Pulmonary angiography
Pulmonary angiography is the gold standard for the diagnosis of PTE, with both high sensitivity and specificity. The direct signs include contrast agent filling defects in the pulmonary vessels, with or without flow interruption accompanied by railway track sign; the indirect signs include slow flow of the contrast agent, local hypoperfusion, and delayed venous return. If the direct signs of PTE are absent, PTE cannot be diagnosed. Pulmonary angiography is an invasive examination, and the possibility of fatal or serious complications is 0.1% and 1.5%, respectively. Indications should be strictly required.
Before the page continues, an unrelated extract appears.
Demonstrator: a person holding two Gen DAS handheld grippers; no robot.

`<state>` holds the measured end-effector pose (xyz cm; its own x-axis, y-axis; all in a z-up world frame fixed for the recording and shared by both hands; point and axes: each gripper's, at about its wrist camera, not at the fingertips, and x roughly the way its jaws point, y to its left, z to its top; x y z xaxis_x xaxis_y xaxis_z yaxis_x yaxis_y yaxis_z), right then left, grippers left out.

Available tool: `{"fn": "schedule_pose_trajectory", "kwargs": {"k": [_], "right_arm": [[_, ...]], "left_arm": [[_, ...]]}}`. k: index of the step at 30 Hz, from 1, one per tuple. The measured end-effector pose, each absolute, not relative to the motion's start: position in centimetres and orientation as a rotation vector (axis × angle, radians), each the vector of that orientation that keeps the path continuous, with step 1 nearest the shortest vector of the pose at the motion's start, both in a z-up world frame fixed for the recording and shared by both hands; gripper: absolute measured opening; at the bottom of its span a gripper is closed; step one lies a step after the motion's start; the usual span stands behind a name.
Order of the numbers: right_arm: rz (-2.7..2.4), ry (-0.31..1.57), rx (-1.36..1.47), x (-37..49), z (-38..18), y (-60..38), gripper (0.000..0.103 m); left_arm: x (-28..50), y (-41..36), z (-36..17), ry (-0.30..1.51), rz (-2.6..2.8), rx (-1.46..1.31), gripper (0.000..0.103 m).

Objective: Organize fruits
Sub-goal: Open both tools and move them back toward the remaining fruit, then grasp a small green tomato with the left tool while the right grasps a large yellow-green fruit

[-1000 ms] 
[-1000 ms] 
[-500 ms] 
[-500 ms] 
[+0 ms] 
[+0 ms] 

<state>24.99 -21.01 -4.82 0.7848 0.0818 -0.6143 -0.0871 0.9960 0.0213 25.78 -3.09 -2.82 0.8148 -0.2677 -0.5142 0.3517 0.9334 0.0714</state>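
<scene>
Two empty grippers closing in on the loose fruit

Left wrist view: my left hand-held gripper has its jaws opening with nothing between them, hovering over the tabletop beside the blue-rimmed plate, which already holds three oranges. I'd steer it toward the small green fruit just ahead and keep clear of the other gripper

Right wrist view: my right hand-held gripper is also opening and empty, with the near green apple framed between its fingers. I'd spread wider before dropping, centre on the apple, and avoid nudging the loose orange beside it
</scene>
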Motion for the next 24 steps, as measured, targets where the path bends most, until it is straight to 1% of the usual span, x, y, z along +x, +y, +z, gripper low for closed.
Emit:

In patients with suspected PTE, it is recommended to adopt different diagnostic strategies depending on whether there is concurrent hemodynamic disorder.
In suspected PTE patients with hemodynamic instability, if conditions permit, it is recommended to complete CTPA examination to confirm the diagnosis or exclude PTE; if there are no conditions or it is not suitable for CTPA examination, it is recommended to perform bedside echocardiography. If evidence of increased right heart load and/or embolus in the pulmonary artery or right heart cavity is found, after the possibility of other diseases is excluded, it is recommended this condition can be treated as PTE.
In suspected patients with hemodynamic stability, CTPA is the preferred confirmatory examination. If there are relative contraindications to CTPA examination such as contrast agent allergy, renal insufficiency, and pregnancy, it is recommended to choose other imaging confirmatory examinations, including V/Q imaging and MRPA.
Etiological diagnosis
For suspected PTE, regardless of presence or absence of DVT symptoms, examinations such as compression ultrasound of the deep veins of the lower extremities should be conducted to determine whether there is DVT and the source of the embolus.
Precipitating factors for DVT and PTE, including immobilization, trauma, long-term oral contraceptives, and diseases that lead to prothrombotic tendency such as antiphospholipid syndrome should be researched. Antiphospholipid antibody tests include lupus anticoagulant, anticardiolipin antibody, and anti-β2 glycoprotein 1 antibody tests. The diagnosis of antiphospholipid syndrome, in addition to the clinical criteria, requires the laboratory criteria composed of two positive antiphospholipid antibody tests with an interval of at least 12 weeks and exclusion of false positives caused by anticoagulants.
Attention should also be paid to whether patients have hereditary prothrombotic tendency, recurrent PTE, or prominent family history of VTE, particularly in patients under the age of 50. The most common manifestations of thrombophilia include hereditary deficiencies of antithrombin, protein C, and protein S. When conducting anticoagulant protein activity assay and interpreting the results, attention should be paid to the time to the test and the influence of anticoagulants on the results.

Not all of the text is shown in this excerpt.